Redensarten Lexikon
Berserker
Wie ein Berserker wüten, Kämpfen wie ein Berserker, auch: Eine Berserkerwut im Bauche haben: durch außergewöhnlichen Ingrimm erregt sein und deshalb wilde, hemmungslose Angriffslust besitzen.    Berserker, aus dem Altnordischen entlehnt, war ursprünglich nur die Bezeichnung für das Bärenhemd (serkr = Hemd, Gewand; ber = Bär), in das sich die skandinavischen Krieger hüllten, um die Kraft des Bären durch das Fell auf sich zu übertragen. Dieser Glaube, daß die Stärke der wilden Tiere auf den Träger ihres Felles übergeht, ist eine bei Naturvölkern weitverbreitete Vorstellung. Berserker nannte man dann in Nordeuropa die Männer, die durch eine Bärenhaut ein solch furchterregendes Aussehen erhielten, daß man von ihnen glaubte, sie könnten zeitweilig wirkliche Bärengestalt annehmen. Ähnlich wie die Werwölfe wurden sie als Wesen zwischen Mensch und Tier mit übernatürlichen Kräften gefürchtet. Die altisländische Saga berichtet von ihrer blinden, tierischen Wut, der nichts widerstehen konnte, obwohl sie ohne Waffen kämpften.

   Zu Sorgen und Arbeit hatte die Söhne
   Arngrim gezeugt mit Eyfura.
   Daß Schauer und Schrecken von Berserkerschwärmen
   Über Land und Meer gleich Flammen lohten.

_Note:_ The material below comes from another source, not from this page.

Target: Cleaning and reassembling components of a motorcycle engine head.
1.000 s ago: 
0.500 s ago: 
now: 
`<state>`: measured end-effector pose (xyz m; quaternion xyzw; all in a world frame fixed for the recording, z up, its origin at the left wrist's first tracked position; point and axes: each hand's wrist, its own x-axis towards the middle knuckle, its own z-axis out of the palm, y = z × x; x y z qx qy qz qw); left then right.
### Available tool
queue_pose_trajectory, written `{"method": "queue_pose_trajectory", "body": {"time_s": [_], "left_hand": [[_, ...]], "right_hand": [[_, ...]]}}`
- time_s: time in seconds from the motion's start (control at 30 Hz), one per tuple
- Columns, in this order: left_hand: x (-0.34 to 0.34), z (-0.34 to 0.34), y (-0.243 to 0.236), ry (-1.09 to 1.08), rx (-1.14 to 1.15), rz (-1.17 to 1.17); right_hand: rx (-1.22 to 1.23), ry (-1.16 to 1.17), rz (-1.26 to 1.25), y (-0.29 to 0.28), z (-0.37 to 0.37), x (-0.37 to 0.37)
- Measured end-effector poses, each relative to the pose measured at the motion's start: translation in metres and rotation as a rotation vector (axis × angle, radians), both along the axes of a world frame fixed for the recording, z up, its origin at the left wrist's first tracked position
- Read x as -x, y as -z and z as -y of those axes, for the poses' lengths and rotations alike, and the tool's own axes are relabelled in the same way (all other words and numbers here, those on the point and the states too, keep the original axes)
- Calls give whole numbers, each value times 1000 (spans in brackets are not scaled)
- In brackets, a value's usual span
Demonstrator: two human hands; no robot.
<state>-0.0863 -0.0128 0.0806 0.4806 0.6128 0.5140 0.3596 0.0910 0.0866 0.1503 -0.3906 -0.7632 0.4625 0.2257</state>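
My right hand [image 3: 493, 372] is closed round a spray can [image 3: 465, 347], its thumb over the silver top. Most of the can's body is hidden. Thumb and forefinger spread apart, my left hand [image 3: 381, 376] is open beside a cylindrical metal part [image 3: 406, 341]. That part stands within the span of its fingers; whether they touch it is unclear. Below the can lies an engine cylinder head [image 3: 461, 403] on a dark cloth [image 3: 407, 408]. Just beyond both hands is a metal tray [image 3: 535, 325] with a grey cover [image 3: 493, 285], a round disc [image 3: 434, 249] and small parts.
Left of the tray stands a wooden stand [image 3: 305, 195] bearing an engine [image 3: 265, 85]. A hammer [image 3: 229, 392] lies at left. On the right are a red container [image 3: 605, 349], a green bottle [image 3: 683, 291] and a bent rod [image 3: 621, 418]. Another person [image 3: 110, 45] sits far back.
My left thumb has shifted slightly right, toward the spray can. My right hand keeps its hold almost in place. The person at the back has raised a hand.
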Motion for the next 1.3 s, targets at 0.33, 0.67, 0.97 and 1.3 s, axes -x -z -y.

Es ist nicht auszuschließen, daß es sich bei den Berserkern um sakrale Männerbünde handelte, die dem Totengott Odin als Krieger dienten und durch übermenschlichen Einwirkung oder Zauber(mittel) in ekstatische Kampfeswut versetzt wurden. In der Inglinga-Saga heißt es: »Odin machte, daß seine Männer in der Schlacht ohne Brünnen kämpften und rasend waren wie Hunde oder Wölfe, die in ihre Schilde bissen und stark waren wie Bären oder Stiere; sie töteten die Männer, aber weder Feuer noch Eisen verletzte sie; das nannte man ›berserkirgang‹!«
   Aus den Quellen ist nicht zu ersehen, ob die bis zur Raserei gesteigerte Kraftentfaltung der Berserker auf das Wirken göttlicher Mächte oder auf Stimulation durch Rauschgifte zurückzuführen war. Übereinstimmung herrscht jedoch bei allen Autoren darüber, daß sie in Verbänden auftraten, in ihrem Kampfesrausch ungeheure Kräfte entwickelten und nach dem sogenannten Berserkergang in tiefe Erschöpfung fielen, d.h. das Auffallendste am Berserkertum war die (seit dem 9. Jahrhundert literarisch bezeugte) Ekstase und der wilde Kampfeszorn. Von daher wird auch verständlich, daß der Name in späteren Sagas auch auf einzelne Gewalttäter ausgedehnt wurde.
   In der neueren Literatur begegnet die Berserkerwut erstmals wieder im 19. Jahrhundert (Goethe, ›Dichtung und Wahrheit‹). Die redensartlichen Vergleiche Wütend wie ein Berserker sein und Toben (schreien, kämpfen) wie ein Berserker haben die Erinnerung an den Bärenhäuter bis heute lebendig erhalten ( Bärenhaut).

• L. WEISER: Altgermanische Jünglingsweihen und Männerbünde (Bühl/Baden 1927); W. MÜLLER-BERGSTRÖM: Artikel ›Berserker‹, in: Handwörterbuch des deutschen Aberglaubens I, Spalte 1093-1094; L. HUCHTING-GMINDER: Die Berserker der altisländischen Sagas, in: Niederdeutsche Zeitschrift für Volkskunde 11 (1933), S. 239-243; W. MÜLLER-BERGSTRÖM: Zur Berserkerfrage, in: Niederdeutsche Zeitschrift für Volkskunde 12 (1934), S. 240-244; O. HÖFLER: Kultische Geheimbünde der Germanen, 1. Band (Frankfurt/M.1934); E. KAUFMANN: Artikel ›Berserker‹, in: Handwörterbuch zur deutschen Rechtsgeschichte I, Spalte 384-385; O. HÖFLER: Artikel ›Berserker‹, in: Reallexikon der germanischen Altertumskunde v. Hoops II (1976), Spalte 298-304; H.P. DUERR: Traumzeit. Uber die Grenze zwischen Wildnis und Zivilisation (Frankfurt/M. 1978), S. 80, 267 ff.